# Problem to work on
Return, from the data below, each line that contains the word "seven".

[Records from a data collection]
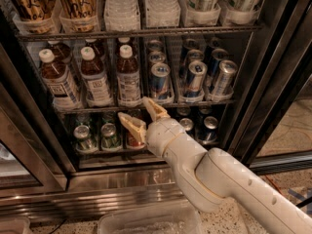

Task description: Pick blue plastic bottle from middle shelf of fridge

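- While the two-finger gripper (143, 117) at the end of the white jointed arm (234, 184) hangs just below the front edge of the dark wire middle shelf (195, 103), its tan fingers (132, 125) are spread wide with nothing between them. That stance suits an approach rather than a hold.
- The clear plastic bottle of dark brown drink with a white cap and blue-and-white label (128, 82) stands upright on that shelf, third from the left. It is just above and slightly behind the gripper, untouched.
- It stands at the front of its row, so its body looks reachable without shifting anything.
- Two similar bottles with whiter labels (95, 79) stand close on its left, and slim blue-silver cans (160, 82) stand close on its right.
- Because those neighbours crowd it, I judge that the fingers must rise and slip into the narrow gaps on either side. A skewed entry could knock a can or catch the wrong bottle.
- The gripper lies in front of the short green and red cans (109, 135) on the rack below, inside the open black-framed drinks fridge (273, 82).
- Progress looks early: this is the reaching stage, and the grasp is not yet made.
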`<action>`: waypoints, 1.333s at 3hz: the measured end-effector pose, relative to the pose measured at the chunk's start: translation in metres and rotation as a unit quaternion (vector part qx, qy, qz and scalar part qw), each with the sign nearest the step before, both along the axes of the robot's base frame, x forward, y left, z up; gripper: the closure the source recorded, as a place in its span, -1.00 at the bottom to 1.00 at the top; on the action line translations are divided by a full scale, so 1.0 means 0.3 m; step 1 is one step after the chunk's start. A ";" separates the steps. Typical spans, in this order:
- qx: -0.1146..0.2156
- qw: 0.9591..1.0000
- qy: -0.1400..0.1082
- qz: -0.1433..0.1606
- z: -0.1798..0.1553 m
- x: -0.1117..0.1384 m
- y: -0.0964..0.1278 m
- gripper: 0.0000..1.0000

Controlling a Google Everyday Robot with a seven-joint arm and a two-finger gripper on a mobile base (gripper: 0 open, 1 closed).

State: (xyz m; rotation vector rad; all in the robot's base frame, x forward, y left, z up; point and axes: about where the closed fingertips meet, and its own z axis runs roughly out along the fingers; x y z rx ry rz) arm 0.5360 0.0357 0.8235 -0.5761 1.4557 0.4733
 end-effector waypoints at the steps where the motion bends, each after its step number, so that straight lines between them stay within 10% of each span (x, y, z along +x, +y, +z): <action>1: 0.000 1.000 0.000 0.000 -0.001 0.000 0.001 -0.56; 4: -0.009 1.000 -0.010 0.001 0.007 0.081 -0.001 -0.46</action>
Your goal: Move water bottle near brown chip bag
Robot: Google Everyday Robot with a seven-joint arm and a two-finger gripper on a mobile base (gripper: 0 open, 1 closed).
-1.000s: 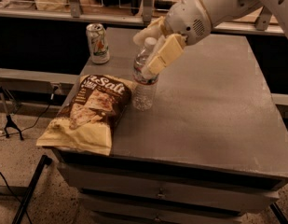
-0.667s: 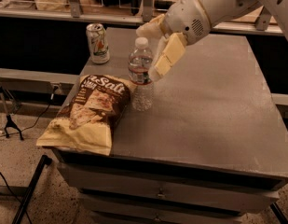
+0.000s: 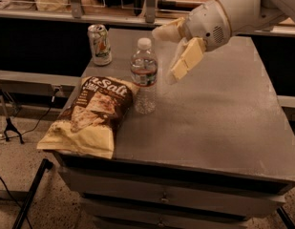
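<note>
One second ago your pincer (image 3: pixel 165 54) was wrapped round the water bottle (image 3: pixel 144 76). Now it is spread wide, holds nothing, and has drawn off to the bottle's 2 o'clock, clear of the cap. The bottle stands upright on the bench (image 3: pixel 218 123) by itself, its base just beside the brown chip bag (image 3: pixel 92 116), which lies at its 8 o'clock. A pale can (image 3: pixel 100 44) stands apart at 11 o'clock. You look finished; retreat without clipping the bottle.
</note>
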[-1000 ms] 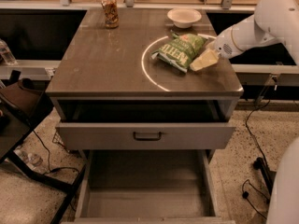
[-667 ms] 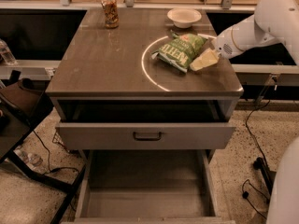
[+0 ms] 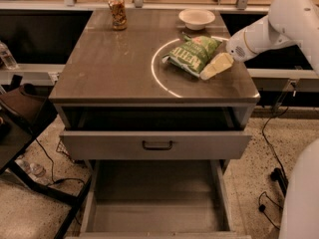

# Written reply
Controlling a Google Everyday Robot with a seven-joint arm and a two-finger gripper on a mobile base (gripper: 0 open, 1 closed).
Robot: Google Everyday Robot with a seven-joint arm and a two-finger gripper on a mobile base (gripper: 0 open, 1 closed).

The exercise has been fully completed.